Authorities in annexed Crimea will remove a chapter from a 10th grade history textbook that describes Crimean Tatars as collaborating with Hitler by the beginning of the next school year.
The pro-Moscow council of the Crimean Tatar ethnic group asked de-facto authorities in February to remove the offending textbook from local schools and libraries. The chapter was reported as saying that 20,000 Crimean Tatars served “the Hitlerites with arms” and 14,000 more “fought against [Soviet] partisans” in World War II.
“A decision has been reached to avoid ethnic conflict. This chapter on collaboration will be removed by the beginning of the school year,” Crimea’s Russian-backed education administration told Interfax on Monday.

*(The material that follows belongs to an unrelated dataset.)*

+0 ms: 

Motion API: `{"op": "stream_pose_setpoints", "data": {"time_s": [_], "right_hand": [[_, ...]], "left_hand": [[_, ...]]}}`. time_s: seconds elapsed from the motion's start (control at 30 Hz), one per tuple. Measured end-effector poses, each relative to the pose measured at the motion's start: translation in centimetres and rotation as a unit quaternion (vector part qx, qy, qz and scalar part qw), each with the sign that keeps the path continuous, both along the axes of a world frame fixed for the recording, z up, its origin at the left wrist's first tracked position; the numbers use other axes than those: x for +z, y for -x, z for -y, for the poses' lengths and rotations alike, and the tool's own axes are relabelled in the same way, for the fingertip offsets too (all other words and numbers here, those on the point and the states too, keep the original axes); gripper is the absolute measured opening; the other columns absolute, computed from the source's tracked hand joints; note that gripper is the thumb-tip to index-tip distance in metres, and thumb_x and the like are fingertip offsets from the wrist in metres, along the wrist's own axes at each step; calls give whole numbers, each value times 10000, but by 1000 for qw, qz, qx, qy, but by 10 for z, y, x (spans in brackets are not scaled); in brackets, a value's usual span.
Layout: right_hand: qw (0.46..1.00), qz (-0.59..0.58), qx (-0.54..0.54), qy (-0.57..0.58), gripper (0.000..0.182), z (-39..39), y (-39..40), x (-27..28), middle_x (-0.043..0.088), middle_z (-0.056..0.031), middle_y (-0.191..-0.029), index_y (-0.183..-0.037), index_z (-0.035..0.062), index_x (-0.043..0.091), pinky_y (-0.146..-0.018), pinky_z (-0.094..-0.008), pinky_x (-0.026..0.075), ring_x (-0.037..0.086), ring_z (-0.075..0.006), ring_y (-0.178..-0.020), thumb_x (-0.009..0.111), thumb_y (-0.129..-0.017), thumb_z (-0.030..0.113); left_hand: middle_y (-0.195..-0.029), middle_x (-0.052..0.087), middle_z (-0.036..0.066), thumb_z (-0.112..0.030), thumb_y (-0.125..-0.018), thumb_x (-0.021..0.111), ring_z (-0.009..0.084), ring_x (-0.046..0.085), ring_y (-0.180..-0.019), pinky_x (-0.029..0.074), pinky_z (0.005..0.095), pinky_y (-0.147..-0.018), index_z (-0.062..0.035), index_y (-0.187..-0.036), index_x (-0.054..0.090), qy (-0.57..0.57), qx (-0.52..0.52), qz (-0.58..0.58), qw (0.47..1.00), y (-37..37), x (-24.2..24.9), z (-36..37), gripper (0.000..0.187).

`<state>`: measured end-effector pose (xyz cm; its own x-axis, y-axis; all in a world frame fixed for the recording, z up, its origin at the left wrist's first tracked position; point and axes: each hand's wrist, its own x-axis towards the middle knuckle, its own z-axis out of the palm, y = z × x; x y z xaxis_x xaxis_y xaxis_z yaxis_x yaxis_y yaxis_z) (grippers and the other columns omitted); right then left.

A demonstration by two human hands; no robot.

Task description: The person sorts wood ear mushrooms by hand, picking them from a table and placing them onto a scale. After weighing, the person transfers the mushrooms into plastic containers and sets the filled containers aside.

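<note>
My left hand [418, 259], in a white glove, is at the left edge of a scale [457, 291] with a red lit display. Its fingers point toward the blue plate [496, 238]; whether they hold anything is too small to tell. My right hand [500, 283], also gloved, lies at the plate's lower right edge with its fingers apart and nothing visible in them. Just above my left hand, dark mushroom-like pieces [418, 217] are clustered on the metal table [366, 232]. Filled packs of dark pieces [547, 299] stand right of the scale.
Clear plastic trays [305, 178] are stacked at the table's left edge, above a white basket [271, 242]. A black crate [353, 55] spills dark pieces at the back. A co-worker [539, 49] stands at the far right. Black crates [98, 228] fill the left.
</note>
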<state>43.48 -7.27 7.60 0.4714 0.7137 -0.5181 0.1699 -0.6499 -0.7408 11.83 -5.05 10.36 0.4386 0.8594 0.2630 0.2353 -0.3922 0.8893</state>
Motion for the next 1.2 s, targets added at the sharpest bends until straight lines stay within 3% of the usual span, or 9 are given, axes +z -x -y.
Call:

Stalin deported more than 190,000 Crimean Tatars accused of sympathizing with Nazi Germany to the Urals, Siberia and Central Asia in 1944.

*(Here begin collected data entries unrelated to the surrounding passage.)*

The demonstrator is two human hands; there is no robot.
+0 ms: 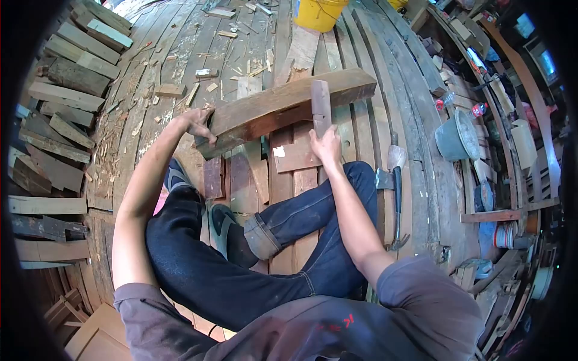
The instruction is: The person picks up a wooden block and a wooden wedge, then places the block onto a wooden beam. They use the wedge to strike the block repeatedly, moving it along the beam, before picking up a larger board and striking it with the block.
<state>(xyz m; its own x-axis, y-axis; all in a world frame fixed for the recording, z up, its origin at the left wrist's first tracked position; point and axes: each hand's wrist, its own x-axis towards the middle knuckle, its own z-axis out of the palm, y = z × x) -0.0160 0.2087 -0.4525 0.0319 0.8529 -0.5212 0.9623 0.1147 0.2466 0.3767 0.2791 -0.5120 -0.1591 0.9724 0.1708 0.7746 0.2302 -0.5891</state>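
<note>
A long, thick wooden beam [283, 105] lies slanted across the floor in front of my crossed legs. At its left end my left hand [198, 124] rests with the fingers spread over the end and edge. My right hand [326, 144] is wrapped round the lower part of a try square [321, 102], whose broad upper part lies against the beam's right portion. Just below the beam, a flat board [295, 157] with a white patch sits beside my right hand. A short reddish block [214, 178] stands under the beam's left part.
Right of my knee lie a hatchet [385, 179], a claw hammer [397, 207] and a mallet-like tool [396, 156]. A yellow bucket [319, 15] stands ahead, a grey bucket [456, 137] at right. Stacked wood pieces [66, 96] line the left; wood chips litter the floor.
</note>
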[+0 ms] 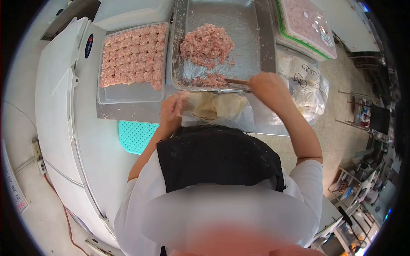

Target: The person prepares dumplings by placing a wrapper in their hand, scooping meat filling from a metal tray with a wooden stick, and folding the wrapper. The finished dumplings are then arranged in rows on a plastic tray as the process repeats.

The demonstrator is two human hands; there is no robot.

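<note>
The far-left tray [112, 94] is nearly full of filled dumplings [134, 53], while much meat filling [207, 45] remains in the metal pan [247, 47]. The left hand [173, 109] holds a wrapper [213, 106]. The right hand [267, 87] grips a stick [236, 81] at the filling.

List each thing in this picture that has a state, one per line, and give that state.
Metal tray: part full, a heap of minced filling.
Clear tray: mostly filled with rows of dumplings.
Lidded box: shut.
Wrappers: stacked.
Left hand: holding a wrapper.
Right hand: gripping a stick, tip in the filling.
</note>
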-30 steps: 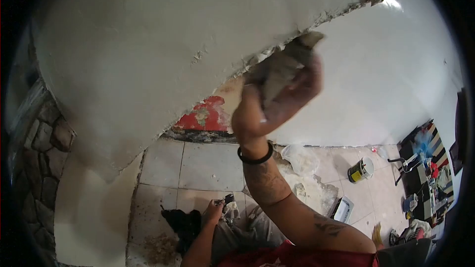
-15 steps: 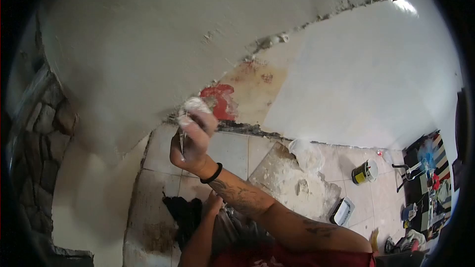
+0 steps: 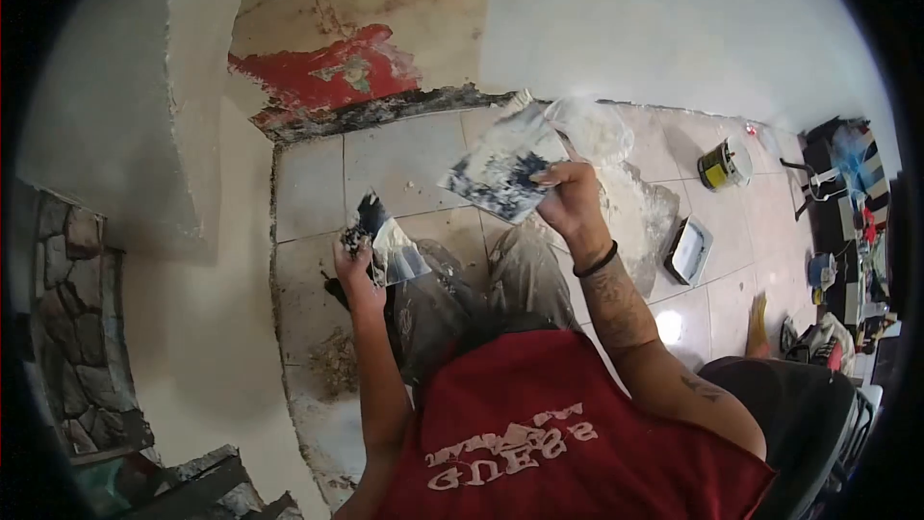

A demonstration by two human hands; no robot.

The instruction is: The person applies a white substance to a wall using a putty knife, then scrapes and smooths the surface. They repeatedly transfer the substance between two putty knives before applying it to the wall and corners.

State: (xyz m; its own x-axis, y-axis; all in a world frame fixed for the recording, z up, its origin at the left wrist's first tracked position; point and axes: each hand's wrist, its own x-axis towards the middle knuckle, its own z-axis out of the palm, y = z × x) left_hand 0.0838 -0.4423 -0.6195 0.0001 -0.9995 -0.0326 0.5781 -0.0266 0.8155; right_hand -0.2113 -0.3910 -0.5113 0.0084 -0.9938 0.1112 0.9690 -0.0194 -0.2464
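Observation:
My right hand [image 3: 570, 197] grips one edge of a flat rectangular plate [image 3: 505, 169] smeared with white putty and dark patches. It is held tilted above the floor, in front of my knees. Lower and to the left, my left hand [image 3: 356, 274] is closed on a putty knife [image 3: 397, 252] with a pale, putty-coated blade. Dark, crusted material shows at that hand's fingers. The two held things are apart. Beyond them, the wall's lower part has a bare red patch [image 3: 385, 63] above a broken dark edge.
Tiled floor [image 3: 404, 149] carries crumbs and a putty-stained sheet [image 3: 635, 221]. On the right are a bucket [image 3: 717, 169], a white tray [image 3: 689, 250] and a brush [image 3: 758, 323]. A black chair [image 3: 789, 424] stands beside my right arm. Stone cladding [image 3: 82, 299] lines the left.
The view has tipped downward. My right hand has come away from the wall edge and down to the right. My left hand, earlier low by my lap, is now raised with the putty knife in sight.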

The majority Muslim Tatars were allowed to return in the waning days of the Soviet Union, whose 1991 collapse left Crimea in an independent Ukraine.
The Turkic community that makes up about 15 percent of Crimea’s population has largely opposed Russian rule in the peninsula and say the 2014 annexation was illegal, a view supported by the West.
After annexing Crimea, President Vladimir Putin signed a decree in 2014 to rehabilitate Crimea’s Tatars and other minorities who suffered under Stalin.